I have to NAT a Windows PC with IP 10.10.10.10 through a Linux server with two network cards. The IP addresses of the NICs are 20.20.20.50 (connected to an external network) and 10.10.10.9. The second NIC is conneted to the Windows PC. My requirement is that I should be able to reach the Windows PC from the external network, so I need to NAT 20.20.20.40 (this is the IP through which the external network should be able to access the Windows PC) to 10.10.10.10.

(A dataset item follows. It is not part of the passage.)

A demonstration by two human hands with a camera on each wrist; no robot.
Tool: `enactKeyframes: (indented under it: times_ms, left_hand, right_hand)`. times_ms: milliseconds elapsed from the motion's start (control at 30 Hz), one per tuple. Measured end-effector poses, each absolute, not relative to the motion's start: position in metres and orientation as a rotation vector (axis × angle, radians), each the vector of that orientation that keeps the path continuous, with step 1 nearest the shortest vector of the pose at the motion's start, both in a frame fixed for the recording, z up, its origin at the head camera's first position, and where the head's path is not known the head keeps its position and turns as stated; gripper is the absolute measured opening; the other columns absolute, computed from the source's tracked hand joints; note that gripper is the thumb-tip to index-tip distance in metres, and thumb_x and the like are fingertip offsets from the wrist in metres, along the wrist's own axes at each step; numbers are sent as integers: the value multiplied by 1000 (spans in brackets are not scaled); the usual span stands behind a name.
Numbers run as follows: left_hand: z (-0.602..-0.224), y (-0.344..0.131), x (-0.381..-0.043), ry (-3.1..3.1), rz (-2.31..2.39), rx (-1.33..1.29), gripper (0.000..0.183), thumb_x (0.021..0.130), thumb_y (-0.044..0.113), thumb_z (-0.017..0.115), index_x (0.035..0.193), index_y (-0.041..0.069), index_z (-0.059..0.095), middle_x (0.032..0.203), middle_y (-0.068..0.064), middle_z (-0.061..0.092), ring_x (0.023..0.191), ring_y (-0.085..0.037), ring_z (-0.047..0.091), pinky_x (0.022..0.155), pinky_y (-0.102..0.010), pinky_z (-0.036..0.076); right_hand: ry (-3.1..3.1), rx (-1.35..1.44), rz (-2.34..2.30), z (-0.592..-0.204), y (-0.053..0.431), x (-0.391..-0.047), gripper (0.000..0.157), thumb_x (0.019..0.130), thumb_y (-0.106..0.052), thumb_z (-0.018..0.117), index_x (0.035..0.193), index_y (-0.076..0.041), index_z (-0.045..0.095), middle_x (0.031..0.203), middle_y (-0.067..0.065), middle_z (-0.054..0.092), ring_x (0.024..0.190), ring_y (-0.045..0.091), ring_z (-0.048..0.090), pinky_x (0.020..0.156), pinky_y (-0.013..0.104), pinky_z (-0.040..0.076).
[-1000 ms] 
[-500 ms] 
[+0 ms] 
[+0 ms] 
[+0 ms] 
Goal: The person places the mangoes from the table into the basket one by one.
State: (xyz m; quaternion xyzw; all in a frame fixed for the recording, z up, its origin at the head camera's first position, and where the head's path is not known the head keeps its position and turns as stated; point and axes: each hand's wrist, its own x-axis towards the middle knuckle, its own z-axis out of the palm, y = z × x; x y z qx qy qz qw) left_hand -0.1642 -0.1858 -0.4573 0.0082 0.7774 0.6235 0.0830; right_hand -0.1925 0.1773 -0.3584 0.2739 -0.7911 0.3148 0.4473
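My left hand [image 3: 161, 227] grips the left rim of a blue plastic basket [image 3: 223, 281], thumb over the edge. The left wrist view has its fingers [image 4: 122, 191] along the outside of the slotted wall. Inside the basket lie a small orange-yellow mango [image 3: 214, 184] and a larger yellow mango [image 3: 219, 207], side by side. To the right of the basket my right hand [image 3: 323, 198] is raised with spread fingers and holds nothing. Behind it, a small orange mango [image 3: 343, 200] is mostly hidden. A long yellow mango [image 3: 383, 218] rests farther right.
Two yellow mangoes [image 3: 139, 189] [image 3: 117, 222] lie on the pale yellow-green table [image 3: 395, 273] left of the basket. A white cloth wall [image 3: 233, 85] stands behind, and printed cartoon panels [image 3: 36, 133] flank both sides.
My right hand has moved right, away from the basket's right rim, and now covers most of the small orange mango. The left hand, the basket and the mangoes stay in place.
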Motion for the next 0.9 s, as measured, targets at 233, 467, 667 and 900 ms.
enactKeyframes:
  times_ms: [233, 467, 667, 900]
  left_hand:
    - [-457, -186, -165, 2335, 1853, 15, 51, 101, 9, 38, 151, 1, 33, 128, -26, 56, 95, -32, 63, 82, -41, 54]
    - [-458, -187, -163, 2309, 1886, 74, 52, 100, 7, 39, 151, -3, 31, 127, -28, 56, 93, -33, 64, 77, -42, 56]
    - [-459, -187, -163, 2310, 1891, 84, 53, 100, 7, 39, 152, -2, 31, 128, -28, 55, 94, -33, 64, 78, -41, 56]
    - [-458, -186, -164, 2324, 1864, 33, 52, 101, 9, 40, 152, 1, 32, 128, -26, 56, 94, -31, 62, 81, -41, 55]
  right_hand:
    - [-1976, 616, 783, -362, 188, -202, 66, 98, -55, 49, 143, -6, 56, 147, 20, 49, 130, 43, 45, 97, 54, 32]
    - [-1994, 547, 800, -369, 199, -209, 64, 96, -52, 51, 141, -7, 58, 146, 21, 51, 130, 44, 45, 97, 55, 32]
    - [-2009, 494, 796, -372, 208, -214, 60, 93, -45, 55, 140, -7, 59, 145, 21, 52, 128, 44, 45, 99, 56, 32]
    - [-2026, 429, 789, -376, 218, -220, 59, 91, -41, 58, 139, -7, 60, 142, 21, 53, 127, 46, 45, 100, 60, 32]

How should I set up iptables on the Linux server to accomplish this?

user2007247

Posted 2013-01-30T20:22:02.757

Reputation: 21

Answers

1

@John Siu is only partially correct - while the steps he pointed out are needed to get forwarding to work the magic NAT sauce is definitely needed as 20.20.20.50 is a real IP adddress but 10.10.10.x is not.

For Outbound Connectivity (which it sounds like you may already have)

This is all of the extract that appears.